En plena epidemia de obesidad, lo que plantea uno de los mayores expertos europeos en nutrición rompe con todo el negocio de las dietas. Nada de contar calorías, nada de planes milagro: solo hábitos básicos que, según defiende, la industria ha preferido ignorar durante años.
El epidemiólogo italiano Franco Berrino, referente internacional en la relación entre alimentación y salud, asegura que perder peso no depende de dietas restrictivas, sino de aplicar cuatro reglas sencillas y sostenibles. Un mensaje que choca frontalmente con un mercado multimillonario basado en soluciones rápidas.
España ante una realidad preocupante
El contexto no deja lugar a dudas: la obesidad ya afecta a mil millones de personas en el mundo. En España, según el Ministerio de Sanidad, el 15% de los adultos padece obesidad, una cifra que no deja de crecer.
Lejos de mejorar, la tendencia se agrava en paralelo al aumento del consumo de productos ultraprocesados, sedentarismo y hábitos desordenados.
¿Por qué fallan entonces las dietas tradicionales?
Para Berrino, la respuesta es clara: porque atacan el síntoma, no la causa.
Regla 1: Masticar más, comer menos sin darte cuenta
Puede parecer trivial, pero no lo es. Masticar correctamente cambia la respuesta hormonal del cuerpo.
Estudios citados por el experto muestran que quienes mastican más:
- Reducen la hormona del hambre (ghrelina)
- Aumentan hormonas que generan saciedad como la colecistocinina y el GLP-1
El resultado es directo: menos apetito y menor ingesta sin esfuerzo consciente.
Según Berrino, el problema actual es cultural: comemos rápido, mal y sin atención, favoreciendo el exceso.
Regla 2: Cenar temprano (o incluso evitar la cena)
Aquí llega uno de los puntos más polémicos.

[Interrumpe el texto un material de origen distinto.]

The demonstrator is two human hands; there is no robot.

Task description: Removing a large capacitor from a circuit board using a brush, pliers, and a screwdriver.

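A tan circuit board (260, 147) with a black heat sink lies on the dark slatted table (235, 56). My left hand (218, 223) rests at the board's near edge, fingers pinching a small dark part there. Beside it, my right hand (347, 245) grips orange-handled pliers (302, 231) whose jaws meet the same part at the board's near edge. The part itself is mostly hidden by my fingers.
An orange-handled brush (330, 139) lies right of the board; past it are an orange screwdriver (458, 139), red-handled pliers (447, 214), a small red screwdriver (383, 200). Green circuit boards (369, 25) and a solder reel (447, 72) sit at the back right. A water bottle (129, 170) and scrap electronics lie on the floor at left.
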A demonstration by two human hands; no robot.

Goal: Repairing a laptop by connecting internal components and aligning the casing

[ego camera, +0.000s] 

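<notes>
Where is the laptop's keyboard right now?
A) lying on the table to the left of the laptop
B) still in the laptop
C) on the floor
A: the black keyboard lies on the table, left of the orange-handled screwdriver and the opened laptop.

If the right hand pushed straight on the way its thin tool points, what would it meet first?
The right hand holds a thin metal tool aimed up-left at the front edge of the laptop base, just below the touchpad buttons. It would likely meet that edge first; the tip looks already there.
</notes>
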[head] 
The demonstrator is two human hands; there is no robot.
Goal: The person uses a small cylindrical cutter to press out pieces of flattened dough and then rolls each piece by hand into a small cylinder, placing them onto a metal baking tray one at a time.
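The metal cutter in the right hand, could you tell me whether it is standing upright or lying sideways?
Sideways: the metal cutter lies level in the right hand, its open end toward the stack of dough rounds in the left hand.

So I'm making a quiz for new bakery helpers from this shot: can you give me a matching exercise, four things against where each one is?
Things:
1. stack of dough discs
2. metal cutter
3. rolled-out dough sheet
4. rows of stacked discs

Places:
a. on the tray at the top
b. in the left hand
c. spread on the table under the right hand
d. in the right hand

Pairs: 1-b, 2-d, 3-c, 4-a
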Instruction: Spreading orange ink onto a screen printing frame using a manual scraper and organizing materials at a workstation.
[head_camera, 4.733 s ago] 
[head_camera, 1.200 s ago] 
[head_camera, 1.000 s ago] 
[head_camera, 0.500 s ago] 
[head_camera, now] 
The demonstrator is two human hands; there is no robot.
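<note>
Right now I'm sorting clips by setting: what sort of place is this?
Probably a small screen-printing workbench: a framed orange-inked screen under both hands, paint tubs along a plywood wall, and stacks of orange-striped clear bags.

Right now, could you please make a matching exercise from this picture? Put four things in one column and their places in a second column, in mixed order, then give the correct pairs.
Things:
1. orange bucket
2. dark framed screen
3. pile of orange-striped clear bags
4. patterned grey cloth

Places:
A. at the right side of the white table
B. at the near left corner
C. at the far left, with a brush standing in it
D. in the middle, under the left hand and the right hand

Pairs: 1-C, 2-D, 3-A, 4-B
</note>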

Berrino recomienda dejar al menos 14 horas entre la cena y el desayuno.
Además, insiste en una idea que choca con muchos hábitos modernos:
- Desayuno abundante
- Cena ligera o inexistente
Los estudios muestran que, comiendo lo mismo, quienes cenan poco adelgazan más que quienes cargan las calorías por la noche.
La explicación es biológica:
el cuerpo no está diseñado para procesar grandes ingestas nocturnas, algo que se ha generalizado con el estilo de vida actual.
Regla 3: Volver a la comida “real”
Berrino apuesta por una alimentación basada en productos tradicionales:
- Verduras sin límite (excepto patatas)
- Cereales integrales auténticos
- Legumbres
- Fruta (con moderación en las más azucaradas)
- Frutos secos
- Alimentos fermentados
Este enfoque desmonta uno de los grandes mitos actuales:
no todos los carbohidratos engordan.
De hecho, sus investigaciones muestran que una dieta rica en carbohidratos integrales y legumbres puede ayudar a perder peso si se eliminan los refinados.
Regla 4: El enemigo real: los ultraprocesados
El experto apunta directamente al núcleo del problema:
los alimentos industriales ultraprocesados.
Entre los que más contribuyen al aumento de peso destacan:
- Patatas fritas de bolsa
- Bebidas azucaradas
- Carnes procesadas
- Harinas refinadas
- Dulces industriales
El mensaje es claro:
no es cuánto comes, sino qué comes.
El gran mito: más proteína no significa adelgazar
Otro de los puntos más controvertidos es su crítica a las dietas hiperproteicas.
Según Berrino:
- Consumimos el doble de proteínas necesarias
- Especialmente proteína animal
Y lanza una advertencia directa:
las dietas extremadamente proteicas funcionan porque “intoxican” el apetito, no porque sean saludables.
El efecto rebote, asegura, es inevitable.
Un mensaje incómodo para la industria
El planteamiento de Berrino pone en cuestión todo un modelo económico basado en:
- Dietas de moda
- Productos “light”
- Suplementos milagro
Frente a eso, propone algo mucho más simple —y menos rentable—:
educación alimentaria y hábitos a largo plazo.
¿Cambio real o resistencia al sentido común?
En un país donde la obesidad sigue creciendo, la pregunta es inevitable:
¿por qué cuesta tanto aplicar principios básicos que la ciencia lleva años confirmando?
Quizá porque, como sugiere este enfoque, la solución no pasa por consumir más productos, sino por cambiar radicalmente nuestra forma de comer.
¿Estamos ante una revolución nutricional basada en evidencia o ante otra verdad incómoda que el sistema prefiere ignorar?